Text by John Papesch, images John Papesch and Mike Arthur
After waiting many months our planned annual trip to White Island finally arrived. We expected to get battered by the weather with stong SW winds forecast but the last thing we expected was a close encounter with a rockslide! It was my fourth trip to White Island, and I went with friends from the Auckland University Underwater Club. The trip on board Ma Cherie commenced with a pod of orca passing close by the boat, a good luck sign? A nice lazy roll for three hours saw a few of us ‘feeding the fish’ but completely worth it upon making it to the protected waters around the Island!
The first dive was at club rocks.
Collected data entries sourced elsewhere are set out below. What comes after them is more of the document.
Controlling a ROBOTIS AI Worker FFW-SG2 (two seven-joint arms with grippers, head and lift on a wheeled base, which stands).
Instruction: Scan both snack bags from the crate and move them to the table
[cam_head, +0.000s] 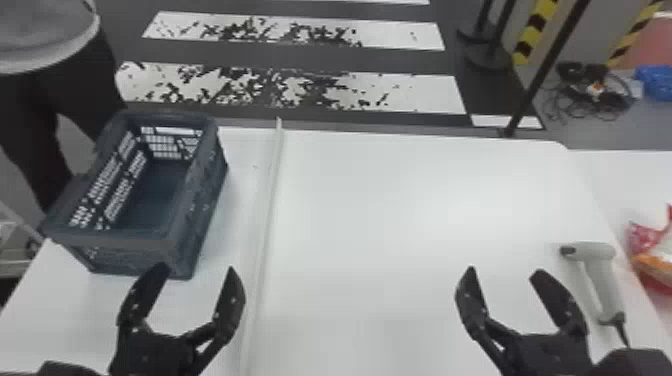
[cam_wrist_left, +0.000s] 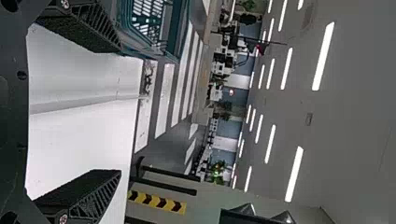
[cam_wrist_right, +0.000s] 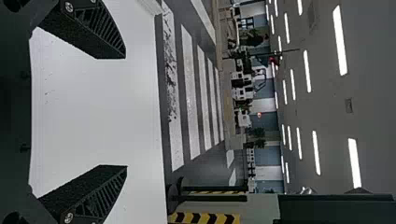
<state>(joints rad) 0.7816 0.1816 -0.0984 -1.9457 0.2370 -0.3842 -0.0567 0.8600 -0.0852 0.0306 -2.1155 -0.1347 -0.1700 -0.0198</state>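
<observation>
nearest, the 2 black grippers stand over the white table (cam_head: 400, 225). the left gripper (cam_head: 198, 270) has its 2 flat fingers spread wide, with table surface showing between them, and its outer fingertip overlaps the near side of the crate in the head view; whether they touch, i cannot tell. the right gripper (cam_head: 505, 271) is parted just as widely, bare tabletop between its fingers.

just beside the right gripper, near the table's right edge, lies a pale grey handheld scanner (cam_head: 597, 272), its head dark at the tip, a black cable leaving the end of its handle.

past that edge, on a white surface, sits shiny snack packaging (cam_head: 652, 257), crinkled, in red, orange and white, cut off by the head view's right edge; 1 bag or 2, i cannot tell.

to the left on the table is the crate (cam_head: 162, 242), open-topped, dark blue-grey, its walls pierced with small slots and its smooth floor in sight. a raised pale strip (cam_head: 272, 185) runs away from the robot, just right of the crate.

farther off, worn white stripes (cam_head: 295, 92) cross the dark floor, with black posts (cam_head: 542, 75) to their right.
</observation>
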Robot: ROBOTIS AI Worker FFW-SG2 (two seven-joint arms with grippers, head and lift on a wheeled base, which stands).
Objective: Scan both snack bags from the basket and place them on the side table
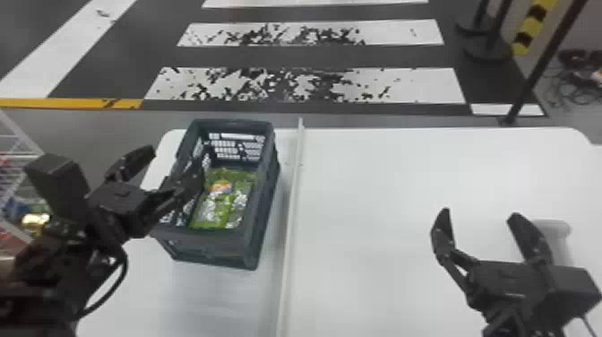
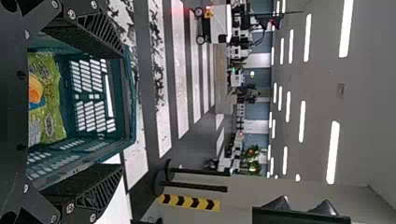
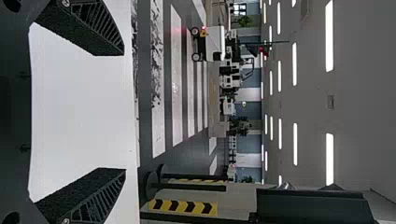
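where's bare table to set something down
Widest: the table between the white strip and right gripper, up to the far edge. A smaller patch lies nearer than the basket, left of the strip. Crowded: the basket, with snack bags inside and the left gripper at its left side.

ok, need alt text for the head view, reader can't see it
A dark basket holding green snack bags stands on a white table, the robot's open left gripper at the basket's left side. The open right gripper hangs over the table's right part. Beyond lies a striped floor.
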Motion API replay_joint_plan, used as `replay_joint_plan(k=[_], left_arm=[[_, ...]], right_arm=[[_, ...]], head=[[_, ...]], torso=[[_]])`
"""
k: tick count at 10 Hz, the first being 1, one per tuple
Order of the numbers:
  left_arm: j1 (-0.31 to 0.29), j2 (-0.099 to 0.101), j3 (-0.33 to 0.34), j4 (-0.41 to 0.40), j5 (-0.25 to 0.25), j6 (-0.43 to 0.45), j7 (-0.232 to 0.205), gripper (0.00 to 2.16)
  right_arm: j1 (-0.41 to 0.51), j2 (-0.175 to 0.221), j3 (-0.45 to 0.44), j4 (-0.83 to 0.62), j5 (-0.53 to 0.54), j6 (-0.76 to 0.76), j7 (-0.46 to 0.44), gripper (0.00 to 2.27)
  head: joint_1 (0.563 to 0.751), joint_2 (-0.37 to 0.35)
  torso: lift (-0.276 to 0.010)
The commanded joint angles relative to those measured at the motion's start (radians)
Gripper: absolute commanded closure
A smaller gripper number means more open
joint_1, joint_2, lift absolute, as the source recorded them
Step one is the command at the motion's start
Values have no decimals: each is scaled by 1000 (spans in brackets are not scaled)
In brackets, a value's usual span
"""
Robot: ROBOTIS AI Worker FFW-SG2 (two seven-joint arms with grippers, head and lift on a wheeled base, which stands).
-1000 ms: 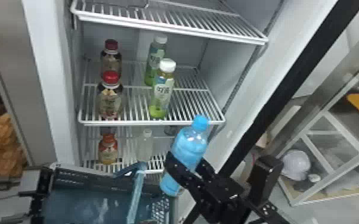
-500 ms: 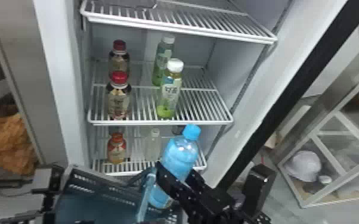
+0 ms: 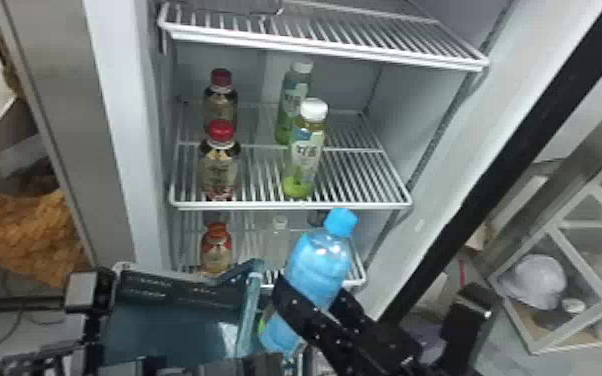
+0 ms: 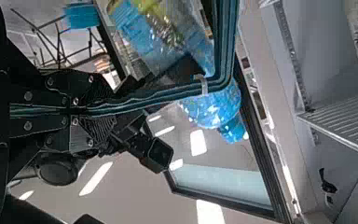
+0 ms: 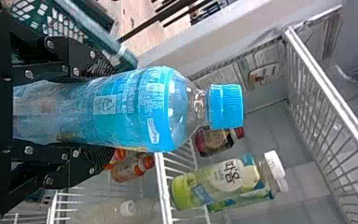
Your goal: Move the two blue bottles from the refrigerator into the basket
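Observation:
My right gripper (image 3: pixel 310 295) is shut on a blue bottle (image 3: pixel 319 265) with a blue cap. The bottle leans cap-up just right of the teal basket's rim (image 3: pixel 248 315). In the right wrist view, both fingers of that gripper (image 5: pixel 105 109) press the sides of the bottle (image 5: pixel 140 109). At the bottom of the head view my left gripper (image 3: pixel 245 364) is by the basket. In the left wrist view this gripper (image 4: pixel 101 109) is shut on the basket's rim (image 4: pixel 168 94), and the blue bottle (image 4: pixel 212 109) crosses behind that rim.
The open refrigerator has wire shelves (image 3: pixel 285 205) with red-capped bottles (image 3: pixel 220 170) and white-capped green bottles (image 3: pixel 306 155). An orange-capped bottle (image 3: pixel 216 247) and a clear bottle (image 3: pixel 278 240) stand lower down. The black-edged door (image 3: pixel 505 170) slants along the right side.
The head view has swung left, so the refrigerator sits farther right. My right gripper has carried the blue bottle left and slightly down relative to the shelves, closer to the basket.

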Motion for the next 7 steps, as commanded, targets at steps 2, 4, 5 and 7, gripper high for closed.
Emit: replay_joint_plan(k=[2,4,5,7], left_arm=[[-2,-2,0,0,2,-3,1,1171],[1,-2,3,0,2,-3,-1,1171],[1,-2,3,0,3,-3,-1,1171],[3,-3,3,0,3,-3,-1,1171]], right_arm=[[-19,4,4,57,-5,-2,43,502],[-24,10,9,79,-6,-54,48,252],[-24,10,6,84,-9,-69,48,225],[-19,23,-21,89,-3,-103,48,225]], head=[[695,-248],[695,-238],[695,-238],[695,-244]], torso=[[0],[0],[0],[0]])
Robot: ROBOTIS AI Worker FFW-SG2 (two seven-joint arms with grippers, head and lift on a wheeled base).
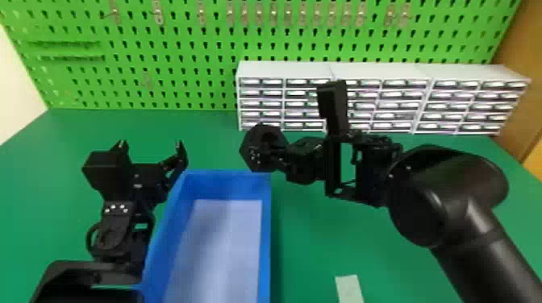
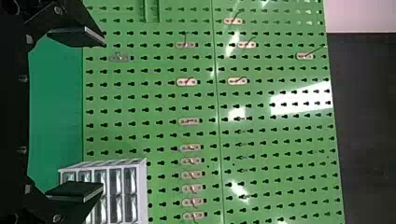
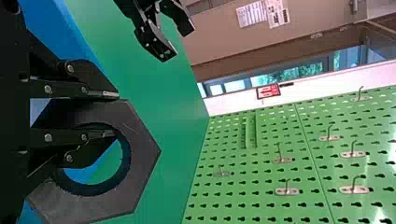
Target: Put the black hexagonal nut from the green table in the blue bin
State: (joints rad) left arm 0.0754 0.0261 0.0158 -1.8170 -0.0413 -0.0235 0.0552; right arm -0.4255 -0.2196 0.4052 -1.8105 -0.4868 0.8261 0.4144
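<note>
"What's furthest left?"
"The left pincer (image 1: pixel 151 144), spread wide and empty; rightward comes the blue bin (image 1: pixel 230 187)."
"And the black hexagonal nut (image 3: pixel 142 154)?"
"At the tips of the right pincer (image 3: pixel 115 114), plainly the nearer one, its fingers closed on the nut's ring, one inside the hole."
"Long axis?"
"None I can tell; one corner points left, away from the right pincer. The bin lies left and robotward of that pincer, so I'd carry that way"

No legible text or numbers.
</note>
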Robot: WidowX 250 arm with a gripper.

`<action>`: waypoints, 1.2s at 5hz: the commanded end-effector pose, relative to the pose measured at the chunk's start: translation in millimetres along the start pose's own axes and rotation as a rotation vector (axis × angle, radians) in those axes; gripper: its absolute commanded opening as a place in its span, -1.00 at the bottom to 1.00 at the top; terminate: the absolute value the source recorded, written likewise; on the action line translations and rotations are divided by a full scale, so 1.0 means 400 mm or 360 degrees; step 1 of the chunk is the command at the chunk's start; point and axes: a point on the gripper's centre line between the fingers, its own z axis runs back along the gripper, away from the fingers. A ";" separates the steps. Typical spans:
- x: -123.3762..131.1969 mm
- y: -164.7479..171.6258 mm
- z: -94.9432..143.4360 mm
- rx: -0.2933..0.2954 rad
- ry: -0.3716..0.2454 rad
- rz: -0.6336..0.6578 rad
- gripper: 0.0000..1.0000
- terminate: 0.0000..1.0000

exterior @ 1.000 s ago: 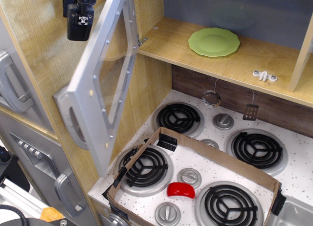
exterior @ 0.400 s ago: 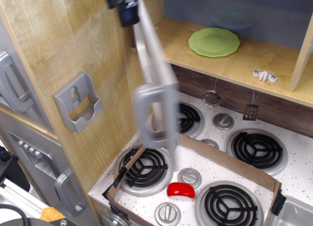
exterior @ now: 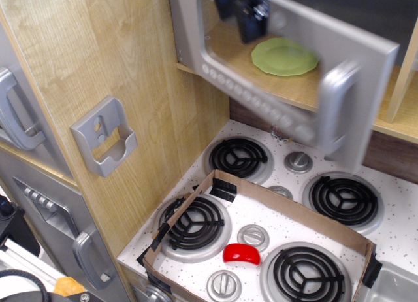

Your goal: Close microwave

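Note:
The microwave sits above the stove, with a wood interior and a green plate point(exterior: 285, 56) on its shelf. Its silver-grey door point(exterior: 287, 122) has swung most of the way across the opening and is blurred by motion. The vertical grey handle point(exterior: 335, 106) is at its right end, and a row of round white buttons point(exterior: 251, 100) runs along its lower edge. My black gripper point(exterior: 247, 11) is against the upper front of the door. Whether its jaws are open or shut does not show.
A toy stove with black coil burners point(exterior: 238, 155) and knobs lies below. A cardboard tray point(exterior: 261, 197) rests on it, with a red object point(exterior: 241, 253) inside. A grey wall-mounted holder point(exterior: 104, 137) is on the wood side panel. Grey doors with curved handles point(exterior: 16, 119) stand at the left.
The door has swung from wide open at the left across to the right, nearly over the microwave opening. My gripper has moved right along with it.

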 end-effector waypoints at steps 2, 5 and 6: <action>0.104 0.017 0.035 0.0100 -0.0219 -0.0088 1.00 -1.00; 0.133 0.016 0.072 0.0246 -0.0380 -0.0103 1.00 -1.00; 0.133 0.002 0.079 0.0228 -0.0332 -0.0030 1.00 -1.00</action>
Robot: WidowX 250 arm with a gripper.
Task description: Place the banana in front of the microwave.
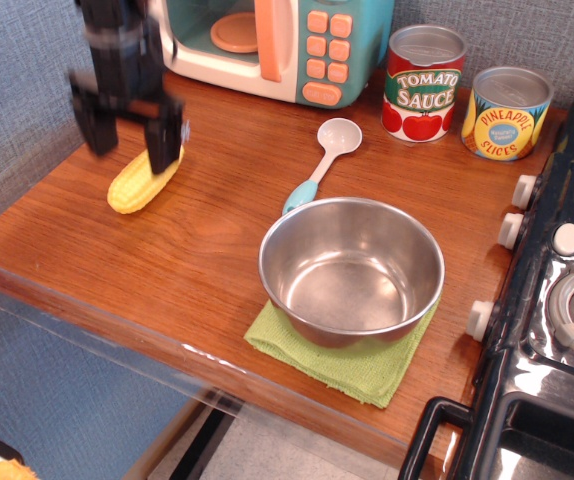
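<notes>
The banana (143, 183) is a small yellow bumpy toy like a corn cob. It lies flat on the wooden counter at the left, in front of the microwave's left side. The microwave (267, 45) stands at the back, cream-white with a teal panel, an orange handle and orange buttons. My gripper (127, 135) is black, blurred by motion, and hangs just above the banana's far end. Its fingers (164, 142) stand apart and hold nothing.
A white spoon with a light-blue handle (322, 160) lies mid-counter. A steel pot (351, 268) sits on a green cloth (342, 362). A tomato sauce can (424, 83) and a pineapple can (506, 112) stand at the back. A black stove (557, 300) fills the right.
</notes>
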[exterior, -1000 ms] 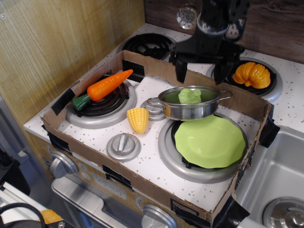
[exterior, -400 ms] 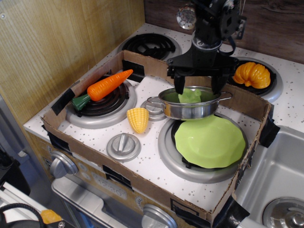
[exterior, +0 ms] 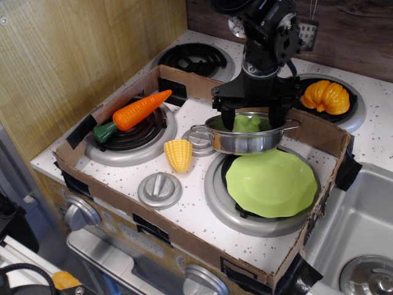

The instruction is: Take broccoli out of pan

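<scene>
The shiny steel pan (exterior: 242, 142) with two loop handles stands on the toy stove inside a cardboard frame. The pale-green broccoli (exterior: 246, 123) lies inside it. My black gripper (exterior: 251, 118) reaches down into the pan from above. Its two fingers are spread apart, one on each side of the broccoli. I cannot see them touching it. The lower part of the broccoli is hidden by the pan wall.
A lime-green scalloped plate (exterior: 271, 182) lies right in front of the pan. A corn cob (exterior: 178, 154) lies to its left, a carrot (exterior: 132, 113) on the left burner. An orange pumpkin (exterior: 325, 96) sits at the back right. The cardboard wall (exterior: 184, 78) rings the stove; a sink (exterior: 359, 246) is right.
The gripper has come down and slightly left, from above the pan's back rim into the pan, with its fingers now around the broccoli. The pan and broccoli have not moved.
</scene>
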Tool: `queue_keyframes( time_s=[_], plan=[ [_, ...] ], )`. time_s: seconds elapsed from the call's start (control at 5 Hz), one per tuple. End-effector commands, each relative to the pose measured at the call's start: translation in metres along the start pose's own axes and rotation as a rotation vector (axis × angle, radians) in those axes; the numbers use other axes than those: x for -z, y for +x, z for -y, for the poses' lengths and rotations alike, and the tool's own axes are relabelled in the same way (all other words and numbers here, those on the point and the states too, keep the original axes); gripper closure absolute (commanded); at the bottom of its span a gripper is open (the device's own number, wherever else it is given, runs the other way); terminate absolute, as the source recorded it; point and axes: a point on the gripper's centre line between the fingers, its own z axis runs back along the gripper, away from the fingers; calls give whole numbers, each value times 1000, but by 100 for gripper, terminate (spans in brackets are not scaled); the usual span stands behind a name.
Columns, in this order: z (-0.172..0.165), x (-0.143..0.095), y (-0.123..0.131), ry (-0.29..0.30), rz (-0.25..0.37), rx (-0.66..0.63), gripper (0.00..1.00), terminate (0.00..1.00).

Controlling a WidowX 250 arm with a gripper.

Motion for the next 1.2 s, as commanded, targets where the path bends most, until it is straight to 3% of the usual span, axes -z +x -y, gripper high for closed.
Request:
queue_keyframes(
  time_s=[0.0,0.2,0.4,0.8,1.0],
  plan=[
    [0,0,1,-33,31,-36,0,0],
    [-3,3,-1,-59,93,-28,0,0],
    [-4,-3,1,-32,102,-30,100,0],
    [-4,-47,24,21,129,-11,100,0],
    [-7,-79,41,63,181,20,100,0]
  ],
)
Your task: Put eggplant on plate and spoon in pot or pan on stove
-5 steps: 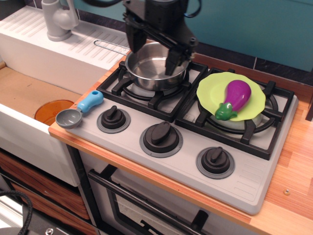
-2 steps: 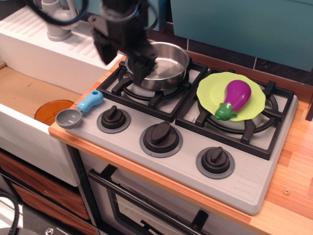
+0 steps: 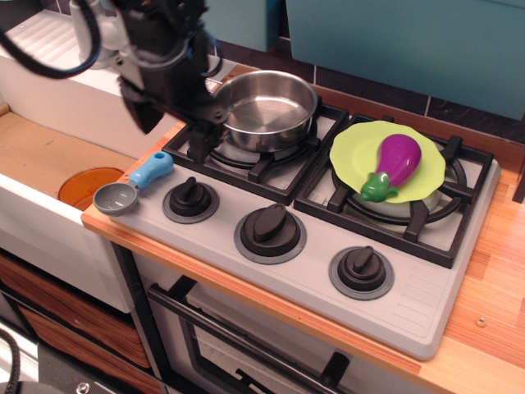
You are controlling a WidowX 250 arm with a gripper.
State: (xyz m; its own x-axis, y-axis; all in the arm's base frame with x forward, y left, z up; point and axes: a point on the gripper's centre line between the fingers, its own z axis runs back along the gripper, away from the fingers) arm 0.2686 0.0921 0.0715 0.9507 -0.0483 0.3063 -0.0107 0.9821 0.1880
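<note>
The purple eggplant (image 3: 398, 164) lies on the lime-green plate (image 3: 354, 153), which rests on the right burner of the grey stove (image 3: 410, 295). The steel pot (image 3: 264, 108) sits empty on the left burner. The spoon (image 3: 131, 185), grey bowl and light-blue handle, lies at the stove's front left corner. My black gripper (image 3: 168, 115) hangs open and empty above the stove's left edge, up and right of the spoon, left of the pot.
An orange disc (image 3: 89, 187) lies in the sink basin at left. A white faucet (image 3: 92, 33) stands on the white drainboard behind. Three black knobs (image 3: 269, 226) line the stove front. Wooden counter (image 3: 500, 271) runs at right.
My gripper has moved left from over the pot to above the stove's left edge, nearer the spoon. Eggplant, plate, pot and spoon have not moved.
</note>
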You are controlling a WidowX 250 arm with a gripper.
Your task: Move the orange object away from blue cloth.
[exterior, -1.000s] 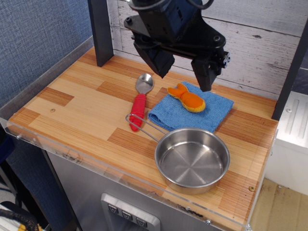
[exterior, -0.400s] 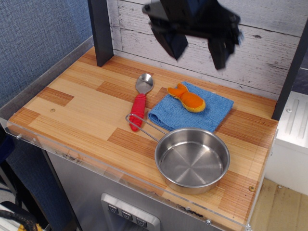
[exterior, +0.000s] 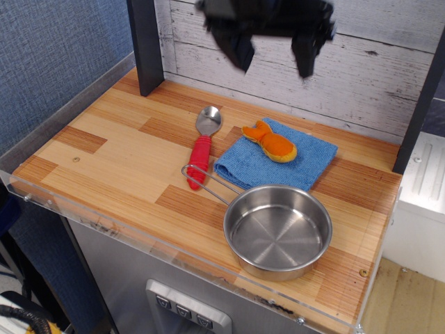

Nice clear water and large schools of blue maomao made it a fantastic dive! We dove around the rocks to the sand at 30m and had a bit of fun with the current on the return swim! Next dive was at ‘the femerol’, a place where a six metre round hole in the reef dives from 5-15 m and has a 10m cave to the outer reef. There are lots of inquisitive moray eels in the shallows and plenty of fish in the greater depths.
As the day got colder and the wind increased, we found sheltered waters and settled in for the night. Our last discussions before hitting the hay were ‘sounds like guns going off on the island, must be rock slides’. Then at 2 am, whompff! Down came a large landslide only 30m from the boat! We woke with the rumble, some of us just in time to poke our heads out the window to see a mass of rock tumble into the water, causing a shockwave beam on to the boat! We all had a small heart attack, but the boat settled safely from the wave and we were encased in a mass of dust and spray from the landslide. There was nowhere else to hide in this weather, so a quiet prayer and back to bed.
In the morning, we pulled up anchor and broke out the bacon and eggs to celebrate surviving the night. We completed two dives during the day, in the protected waters as the wind was gusting over 40 knots, lifting the tops off waves causing horizontal rain! We decided to tempt a walk over the island, and donning our drysuits made the snorkel for shore. The wind was so strong, we had to walk half the way to the cone with our hoods and masks on to protect ourselves from the sand and gravel being hurtled around. The lake level was quite a lot higher than I’d seen it before and there were plenty of cracks around the cone edge, so we did not venture too close! That evening, a few of us threw on our gear and headed out for an hour long night dive. There were a number of small conger eels out and the torches easily picked up the shapes of the nudibrachs. It was a fantastically clear night dive followed by a welcomed hot dinner. We chose a different anchorage for the night. On Sunday, the wind had lessened to 15 knots and the northerly swell had died, so it was off to the Volkner Rocks for some spectacular diving! The water was pretty rough on the surface so we were dropped close to the middle island and descended quickly to the calm waters beneath. Heading around the Island, the waters dived off to over 40m, but we kept this as our limit. Fish of all types, plenty of maomao and great visibility made for a great dive! For the second dive of the day, we chose the more protected waters of the island, and another wall dive. Unfortunately, where we dropped we missed the wall and the bottom was at 40m again. Over to the wall and up, tonnes of life and nudibranchs everywhere. Another hour long dive to finish an enjoyable journey, ready for a lazy roll back home.